Travelling is better without plans

Wed 17 September 2014

Tienanmen Square. Beijing, China.

I was talking with a traveller yesterday who just finished riding his motorcycle from Belgium to Russia and then by boat to Japan. He crossed through twenty-two countries before arriving in Hiroshima and finishing his trip.

What was most remarkable to me about his trip isn't what he saw. It's how he did it. He planned little: sketched a rough route, applied for visas, and got a motorcycle passport. He stayed in small towns, met remarkably friendly people, and had almost no problems.

Then he complained to me that a coffee in Hiroshima costs almost $3 and that the people were too busy and unfriendly. He was used to spending $10 per day for food and sleeping in the mountains for free. This stuck out to me because I felt the opposite way about Hiroshima but the same about Bali.

It got me to thinking: small towns are more pleasant than big cities, and tourist towns are the worst. How do you avoid tourist sights? How do you find nice small towns? You have to go off the map like this guy did.

New Maps

It should be clear, but our map of the world is expanding rapidly. Almost every restaurant, cafe, hotel, or store with a name has an online review and pictures now. Think about how impossible that was just a few years ago.

In the Facebook age it’s actually fairly easy to travel and stay entirely on the map. You can visit the same towns, restaurants, and tourists sights that other people visit. Even when I accidentally open Google Now it decides to show me nearby photo sights, tempting me with more things than I'll ever have time to do.
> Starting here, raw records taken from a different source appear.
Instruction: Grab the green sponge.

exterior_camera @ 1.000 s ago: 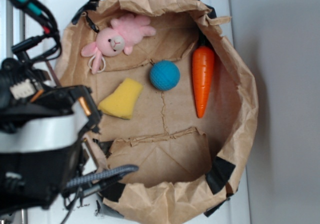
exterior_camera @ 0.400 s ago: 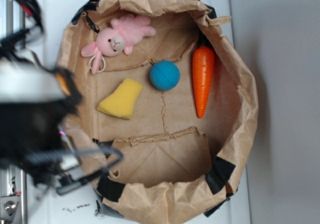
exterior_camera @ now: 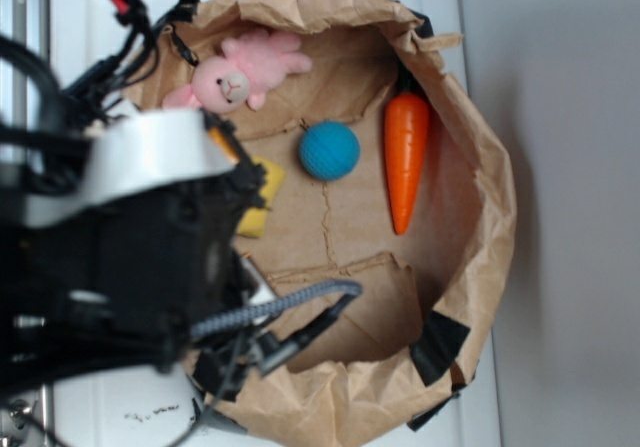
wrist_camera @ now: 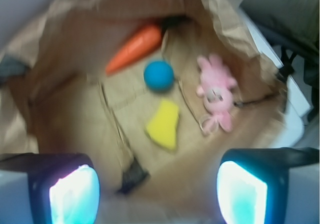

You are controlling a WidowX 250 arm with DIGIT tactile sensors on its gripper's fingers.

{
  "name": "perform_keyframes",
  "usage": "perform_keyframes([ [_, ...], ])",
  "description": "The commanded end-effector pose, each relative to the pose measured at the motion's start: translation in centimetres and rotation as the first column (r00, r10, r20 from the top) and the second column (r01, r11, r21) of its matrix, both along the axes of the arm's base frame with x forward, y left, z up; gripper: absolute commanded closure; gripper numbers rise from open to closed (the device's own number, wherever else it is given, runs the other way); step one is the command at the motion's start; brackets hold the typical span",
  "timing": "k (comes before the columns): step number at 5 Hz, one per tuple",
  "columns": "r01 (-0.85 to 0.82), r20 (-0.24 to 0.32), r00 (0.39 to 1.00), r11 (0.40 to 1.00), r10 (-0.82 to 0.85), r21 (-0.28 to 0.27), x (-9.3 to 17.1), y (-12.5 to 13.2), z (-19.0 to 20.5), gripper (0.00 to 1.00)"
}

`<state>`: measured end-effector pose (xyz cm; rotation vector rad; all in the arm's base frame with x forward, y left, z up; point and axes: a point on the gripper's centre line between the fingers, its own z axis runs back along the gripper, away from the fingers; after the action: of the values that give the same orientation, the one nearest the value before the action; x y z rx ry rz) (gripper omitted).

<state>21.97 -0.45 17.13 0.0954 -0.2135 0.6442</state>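
At the bottom of the wrist view, the gripper (wrist_camera: 157, 196) hangs with its two pads (wrist_camera: 74, 194) spread wide apart, holding and touching nothing. Just beyond them, on the floor of the brown paper bag (wrist_camera: 60, 108), lies the green sponge (wrist_camera: 164, 124), a yellow wedge. The blue ball (wrist_camera: 159, 75) sits a little farther on, the pink bunny (wrist_camera: 217, 91) to its right, and the orange carrot (wrist_camera: 134, 47) farthest back.
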Motion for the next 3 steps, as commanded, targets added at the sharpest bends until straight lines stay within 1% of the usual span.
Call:
perform_keyframes([
  [1, -0.100, 0.088, 0.992, 0.990, 0.092, 0.099, 2.5, 2.0, -5.7, 0.00],
  [2, -0.116, 0.059, 0.992, 0.986, 0.110, 0.119, 4.3, 3.4, -9.3, 0.00],
  [3, -0.072, 0.046, 0.997, 0.992, 0.068, 0.103, 4.2, 4.0, -10.6, 0.00],
])
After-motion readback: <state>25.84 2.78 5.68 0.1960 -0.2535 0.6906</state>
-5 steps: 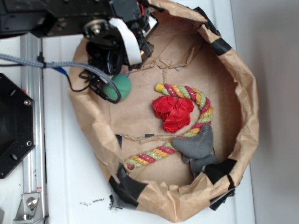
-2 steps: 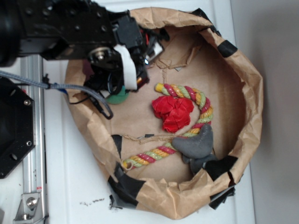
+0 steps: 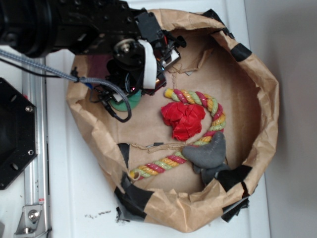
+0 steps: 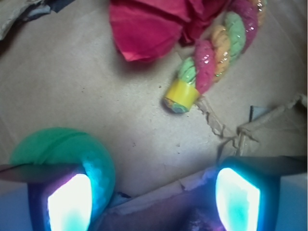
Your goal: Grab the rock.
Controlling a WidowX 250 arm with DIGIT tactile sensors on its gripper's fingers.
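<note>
The tool (image 4: 151, 192) is spread wide, holding nothing; bare paper lies between its fingers (image 4: 238, 197), and one finger touches the green ball (image 4: 57, 149). The rope's (image 4: 216, 53) yellow end lies ahead. I can't spot the rock in either view.

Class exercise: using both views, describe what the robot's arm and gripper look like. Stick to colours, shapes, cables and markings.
The arm is black and blocky, with a round silver-hubbed joint and a broad white strip curving over the wrist. A grey braided cable and thin black wires loop beside it. In the wrist view the gripper shows two dark fingers whose pads glow white-cyan with purple edges.
</note>
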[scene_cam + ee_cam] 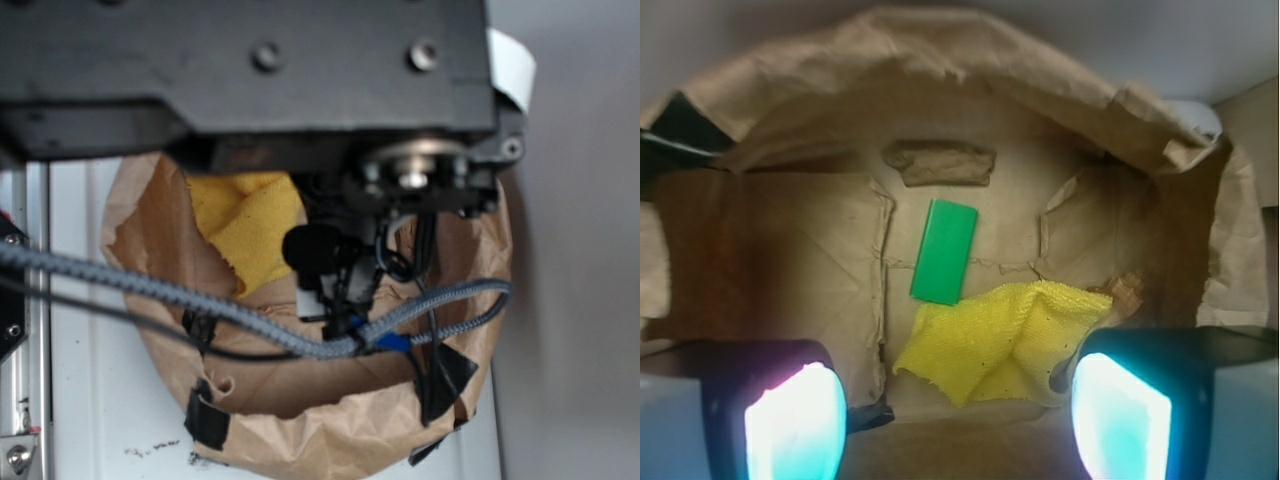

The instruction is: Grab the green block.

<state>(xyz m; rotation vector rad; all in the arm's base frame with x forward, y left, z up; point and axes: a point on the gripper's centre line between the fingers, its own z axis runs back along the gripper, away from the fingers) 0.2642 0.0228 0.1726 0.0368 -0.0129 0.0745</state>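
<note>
Two glowing fingers (795, 425) fill the wrist view's bottom corners, spread wide with nothing between them; the gripper (958, 425) is held above a brown paper bag (770, 260). Just beyond, a crumpled yellow cloth (1005, 335) is seen, its upper left edge touching the green block (944, 251). The block is noted as a flat, smooth, bright green slab, lying slightly tilted on the bag floor, near a brown bark piece (940, 162) farther back. Approach is judged the step in hand; forward travel, descent and closing around the block's narrow sides are called for next.
</note>
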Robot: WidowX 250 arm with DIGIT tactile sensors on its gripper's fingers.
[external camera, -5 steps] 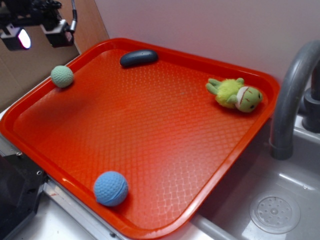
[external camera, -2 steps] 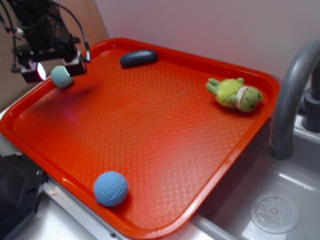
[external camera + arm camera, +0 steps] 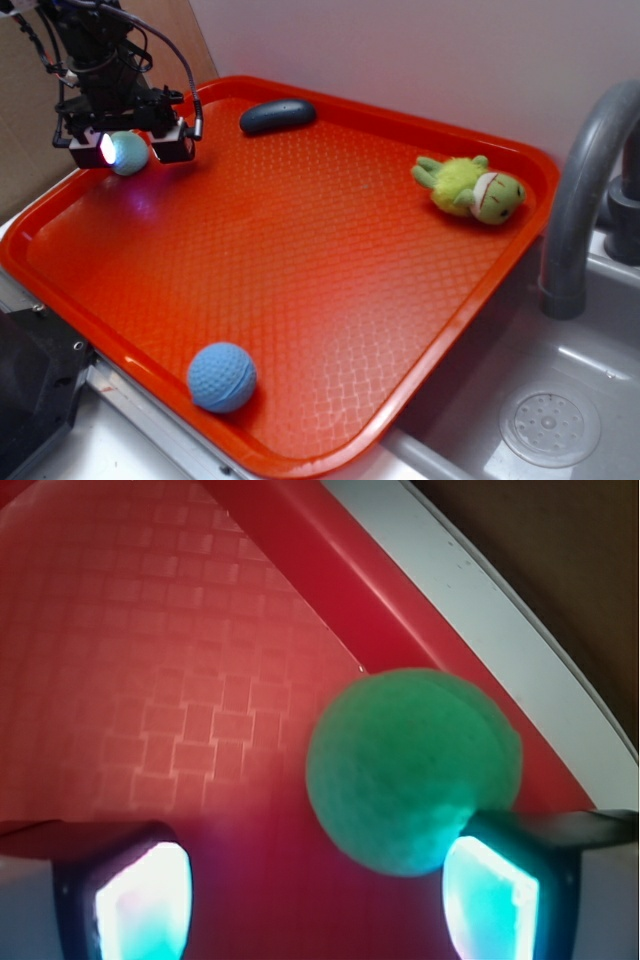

Even being aware of options for other things that we could be doing can make travel harder than it should be. I'll never do as much as the next person. If I look at a social network or travel engine it’s designed to show me the highlights, but to me the most memorable parts of my trip aren’t the highlights that would be transmissible through pictures or digital stories.

The most memorable thing about places to me is the zeitgeist. It’s the minor places. It’s smelling what the air smells like in a town, looking at how people treat each other, and seeing what people do with themselves and what they keep in their houses.

Honestly, the only time that I think I’m not doing enough or not exploring enough on my trip is if I log into some social network or Google around and see what other travel bloggers write about a town. In my personal reward system, how I feel without comparison to other people, just sitting still in one place for a while and watching the world go by is fascinating enough. Striving for more — more sights, more foods, more beaches, more mountains — can just make me tired.

Going off the map

How does this translate into practical travel advice? The best advice I have for finding places to go is to ask friends or locals directly or to just take a long walk. Sometimes I find good cafes, small parks, or interesting sights. To me there's not much appeal in staying on the map or making plans. The joy of travel is in the adventure itself. I'll always miss something, so I try not to remind myself of what I'll miss or make too much of a plan about what I want to do in the future.

I'm envious of the motorcylist's trip not because of any specific place he saw, but because I have some sense of the mental challenges and rewards that he experienced. There's not a lesson that he could transmit, not a photo that he could give, that would make me want to re-live the specific towns and people that he visited. I don't want to pull out a map and chase down his vacation, I want to find my own. It's his framework for travel that I most admire.

The picture at the top of this article is from Tienanmen Square. I went there not because anyone suggested it, but because I've wanted to visit it for my entire life. I wanted to stand in the middle of that big space and see what it felt like. If there's any country you want to visit there will probably be places like this you'll want to see as well. I try to go find those spots, the ones that I can't miss. If I have time I'll read a history of the town before I arrive. If not, I'll just take a walk and find my own stories.